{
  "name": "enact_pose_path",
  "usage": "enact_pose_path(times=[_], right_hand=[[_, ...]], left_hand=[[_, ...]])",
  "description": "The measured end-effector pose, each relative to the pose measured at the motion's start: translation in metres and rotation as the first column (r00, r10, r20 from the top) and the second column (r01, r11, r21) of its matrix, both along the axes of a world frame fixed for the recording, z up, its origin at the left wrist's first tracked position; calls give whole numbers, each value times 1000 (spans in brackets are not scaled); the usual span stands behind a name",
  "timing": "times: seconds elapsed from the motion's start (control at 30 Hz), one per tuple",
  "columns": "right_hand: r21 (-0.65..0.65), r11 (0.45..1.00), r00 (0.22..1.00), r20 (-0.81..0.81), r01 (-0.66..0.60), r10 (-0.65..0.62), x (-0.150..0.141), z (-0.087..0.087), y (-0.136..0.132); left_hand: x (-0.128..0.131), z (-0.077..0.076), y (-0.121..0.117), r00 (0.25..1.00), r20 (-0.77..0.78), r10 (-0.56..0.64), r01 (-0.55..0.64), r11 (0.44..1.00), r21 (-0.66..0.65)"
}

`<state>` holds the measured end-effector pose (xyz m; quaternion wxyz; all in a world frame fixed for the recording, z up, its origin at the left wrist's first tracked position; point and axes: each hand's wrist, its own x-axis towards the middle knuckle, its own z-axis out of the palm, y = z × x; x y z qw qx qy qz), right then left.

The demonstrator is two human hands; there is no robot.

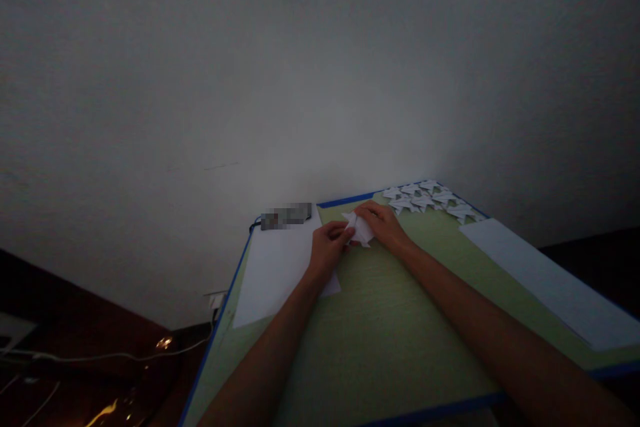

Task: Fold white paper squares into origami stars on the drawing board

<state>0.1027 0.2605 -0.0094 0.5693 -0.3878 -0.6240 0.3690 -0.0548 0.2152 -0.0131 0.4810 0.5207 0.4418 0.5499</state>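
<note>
A small piece of folded white paper (361,231) with pointed corners is held between my two hands, just above the green tabletop (380,333). My left hand (329,243) pinches its left side, thumb on top. On its upper right side, the fingers of my right hand (381,219) are closed over the edge. Several folded white paper figures (423,201) with pointed ends lie in rows at the table's far right corner. Left of my left hand, white paper sheets (275,273) lie flat, partly covered by my left forearm.
A blurred-out rectangular object (286,216) lies on the sheets' far end. More white paper (545,280) runs along the right edge. The table has blue edging (347,200) and stands against a grey wall (320,80). A white cable (125,355) hangs at lower left.
</note>
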Motion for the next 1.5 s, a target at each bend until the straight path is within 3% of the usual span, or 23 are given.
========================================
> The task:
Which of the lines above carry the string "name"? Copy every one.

> Task result:
  "name": "enact_pose_path",
  "description": "The measured end-effector pose, each relative to the pose measured at the motion's start: translation in metres and rotation as the first column (r00, r10, r20 from the top) and the second column (r01, r11, r21) of its matrix, both along the axes of a world frame fixed for the recording, z up, its origin at the left wrist's first tracked position; calls give whole numbers, each value times 1000 (spans in brackets are not scaled); the usual span stands behind a name",

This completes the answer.